▽
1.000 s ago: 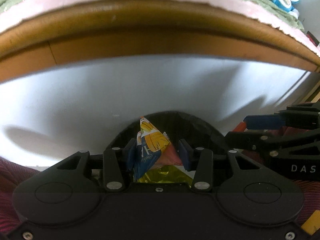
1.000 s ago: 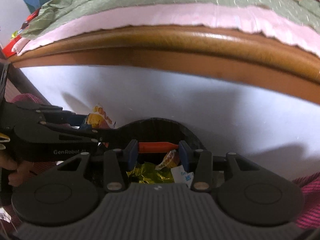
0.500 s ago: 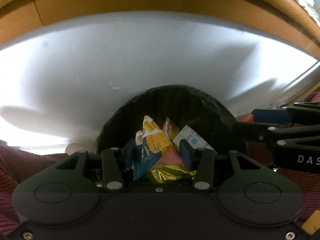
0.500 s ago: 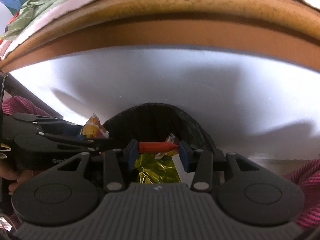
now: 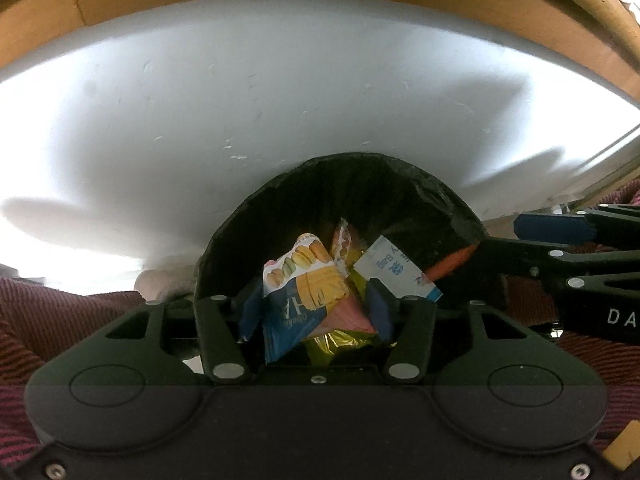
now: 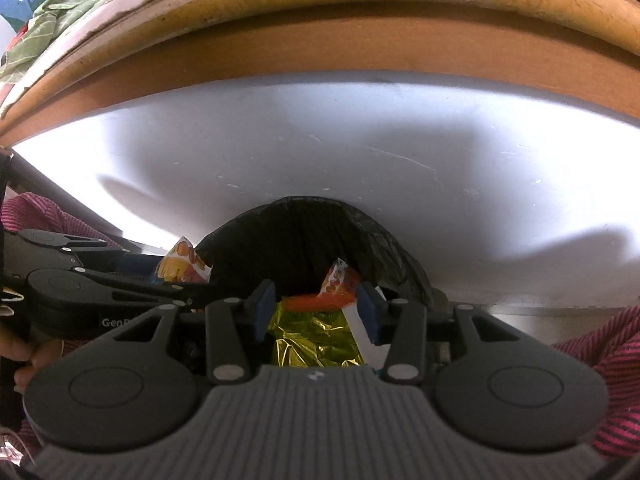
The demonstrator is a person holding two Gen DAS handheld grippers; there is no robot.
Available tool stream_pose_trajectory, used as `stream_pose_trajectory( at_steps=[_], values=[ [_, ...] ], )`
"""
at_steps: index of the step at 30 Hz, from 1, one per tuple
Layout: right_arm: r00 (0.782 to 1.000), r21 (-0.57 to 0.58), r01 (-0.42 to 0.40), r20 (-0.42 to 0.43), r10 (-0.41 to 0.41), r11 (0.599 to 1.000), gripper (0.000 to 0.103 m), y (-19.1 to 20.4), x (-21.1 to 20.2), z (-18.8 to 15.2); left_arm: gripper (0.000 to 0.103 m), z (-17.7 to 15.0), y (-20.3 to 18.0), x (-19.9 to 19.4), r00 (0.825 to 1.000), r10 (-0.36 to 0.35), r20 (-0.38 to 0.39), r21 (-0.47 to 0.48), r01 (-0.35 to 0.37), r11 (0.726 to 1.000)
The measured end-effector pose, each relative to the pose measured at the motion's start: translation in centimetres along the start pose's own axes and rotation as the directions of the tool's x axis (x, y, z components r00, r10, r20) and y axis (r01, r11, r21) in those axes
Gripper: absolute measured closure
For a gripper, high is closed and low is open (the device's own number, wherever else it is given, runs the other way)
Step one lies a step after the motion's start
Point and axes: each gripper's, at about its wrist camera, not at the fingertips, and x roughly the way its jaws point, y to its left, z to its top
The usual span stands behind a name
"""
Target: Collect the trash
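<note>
A black-lined bin (image 5: 340, 200) (image 6: 304, 232) sits right below both grippers. My left gripper (image 5: 314, 310) hangs over its mouth and its jaws are opening. A blue and yellow cookie wrapper (image 5: 304, 296) (image 6: 182, 266) stands loose between the pads, with a thin gap on its left side. My right gripper (image 6: 316, 312) is also over the bin and its jaws are opening too. An orange-red stick (image 6: 320, 302) (image 5: 452, 264) lies between the pads, short of both. Gold foil (image 6: 316, 340), a white and blue packet (image 5: 394, 268) and an orange wrapper (image 6: 338, 278) lie in the bin.
A pale floor (image 5: 280, 100) runs behind the bin up to a wooden bed frame (image 6: 320, 40) with pink and green bedding (image 6: 52, 20). Red striped cloth (image 5: 60, 300) (image 6: 600, 360) flanks the bin on both sides. A hand (image 6: 24, 360) holds the left gripper.
Both grippers sank toward the bin and tipped further down. Both pairs of jaws spread wider; the orange-red stick no longer spans the right pads, and the cookie wrapper sits looser in the left.
</note>
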Motion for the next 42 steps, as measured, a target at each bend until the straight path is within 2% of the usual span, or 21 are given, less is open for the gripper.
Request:
stream_pose_trajectory(
  at_steps=[7, 19, 29, 36, 42],
  values=[
    [1.0, -0.008, 0.009, 0.004, -0.009, 1.0, 0.036, 0.21, 0.06, -0.08, 0.041, 0.06, -0.1, 0.1, 1.0, 0.007, -0.005, 0.0, -0.007, 1.0],
    [0.999, 0.004, 0.032, 0.005, -0.032, 0.999, 0.023, 0.12, 0.08, -0.32, 0.036, -0.03, -0.01, -0.06, 1.0, 0.021, -0.002, -0.009, -0.021, 1.0],
    [0.999, 0.007, 0.048, -0.001, -0.048, 0.999, 0.015, 0.0, 0.32, -0.27, 0.028, 0.08, 0.24, -0.4, 1.0, -0.016, 0.011, -0.025, 0.016, 1.0],
    [0.998, 0.014, 0.059, -0.005, -0.059, 0.998, 0.013, 0.06, 0.29, -0.29, 0.024, -0.1, 0.03, -0.69, 0.999, -0.015, 0.035, -0.013, 0.015, 1.0],
    [0.998, 0.012, 0.062, -0.009, -0.062, 0.998, 0.005, -0.07, 0.18, -0.27, 0.017, -0.07, 0.05, -0.87, 0.998, 0.012, 0.059, -0.003, -0.012, 1.0]
  ],
)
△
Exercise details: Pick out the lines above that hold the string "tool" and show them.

Solution to this exercise:
Available tool stream_pose_trajectory, used as `stream_pose_trajectory( at_steps=[_], values=[ [_, ...] ], )`
The measured end-effector pose, each relative to the pose measured at the motion's start: translation in centimetres along the start pose's own axes and rotation as the directions of the tool's x axis (x, y, z components r00, r10, r20) and y axis (r01, r11, r21) in those axes

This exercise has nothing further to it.